Keberatan harus diajukan dalam jangka waktu paling lama 3 (tiga) bulan sejak tanggal
diterimanya Surat Ketetapan Bea Perolehan Hak atas Tanah dan Bangunan Kurang Bayar
atau Surat Ketetapan Bea Perolehan Hak atas Tanah dan Bangunan Kurang Bayar Tambahan
atau Surat Ketetapan Bea Perolehan Hak atas Tanah dan Bangunan LebihBayar atau Surat
Ketetapan Bea Perolehan Hak atas Tanah dan Bangunan Nihil oleh Wajib Pajak oleh Wajib
Pajak, kecuali apabila Wajib Pajak dapat menunjukkan bahwa jangka waktu itu tidak dapat
dipenuhi karena keadaan diluar kekuasaannya.
Keberatan yang tidak memenuhi syarat tidak dianggap sebagai Surat Keberatan sehingga
tidak dipertimbangkan.

Tanda terima Surat Keberatan yang diberikan oleh Pejabat Direktorat Jenderal Pajak yang
ditunjuk untuk itu atau tanda pengiriman Surat Keberatan melalui pos tercatat menjadi
tanda bukti penerimaan Surat Keberatan tersebut bagi kepentingan Wajib Pajak.

Apabila diminta oleh Wajib Pajak untuk mengajukan keberatan, Direktur Jenderal Pajak
wajib memberikan keterangan secara tertulis hal-hal yang menjadi dasar pengenaan pajak.

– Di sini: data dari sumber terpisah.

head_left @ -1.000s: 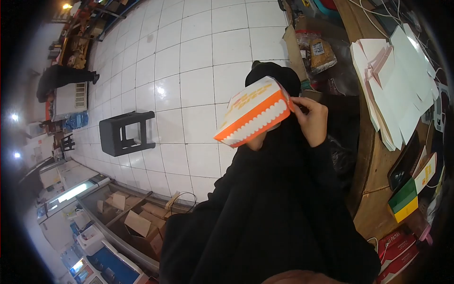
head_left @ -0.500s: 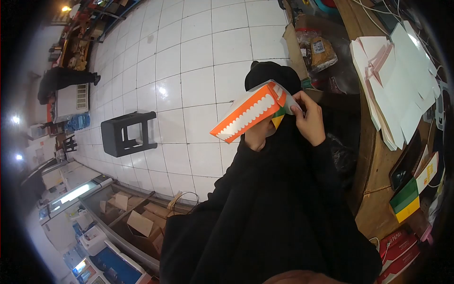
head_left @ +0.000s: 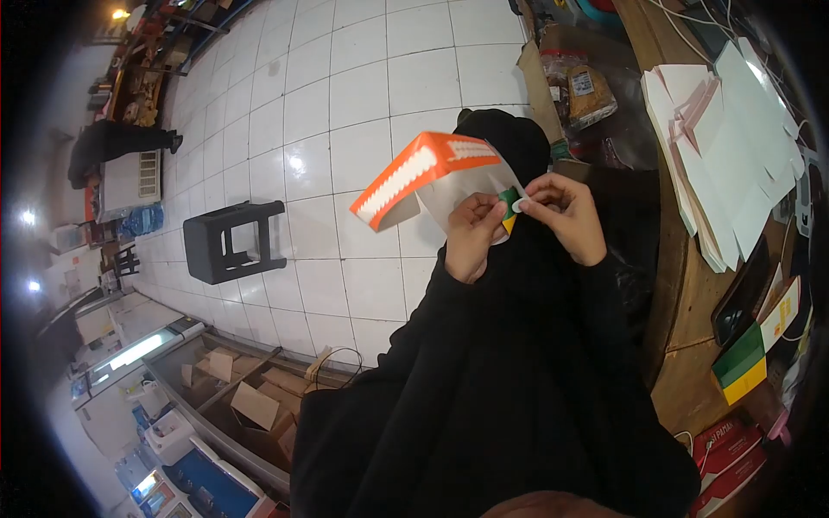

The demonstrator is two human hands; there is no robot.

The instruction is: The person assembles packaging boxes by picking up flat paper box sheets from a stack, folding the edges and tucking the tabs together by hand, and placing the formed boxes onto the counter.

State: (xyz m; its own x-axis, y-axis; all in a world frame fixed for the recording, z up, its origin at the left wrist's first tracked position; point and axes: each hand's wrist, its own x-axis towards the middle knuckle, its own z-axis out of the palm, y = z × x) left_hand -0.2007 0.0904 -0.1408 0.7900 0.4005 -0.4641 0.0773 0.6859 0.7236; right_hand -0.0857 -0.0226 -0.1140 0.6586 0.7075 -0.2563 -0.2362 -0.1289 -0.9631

Pengajuan keberatan tidak menunda kewajiban membayar pajak dan pelaksanaan


penagihan pajak.

Direktur Jenderal Pajak dalam jangka waktu 12 (dua belas) bulan sejak tanggal Surat
Keberatan diterima, harus memberi keputusan atas keberatan yang diajukan.
Sebelum surat keputusan diterbitkan, Wajib Pajak dapat menyampaikan alasan tambahan
atau penjelasan tertulis.
Apabila jangka waktu telah lewat dan Direktur Jenderal Pajak tidak memberi suatu
keputusan, keberatan yang diajukan tersebut dianggap dikabulkan.
Keputusan Direktur Jenderal Pajak atas keberatan dapat berupa mengabulkan seluruhnya
atau sebagian, menolak, atau menambah besarnya jumlah pajak yang terutang.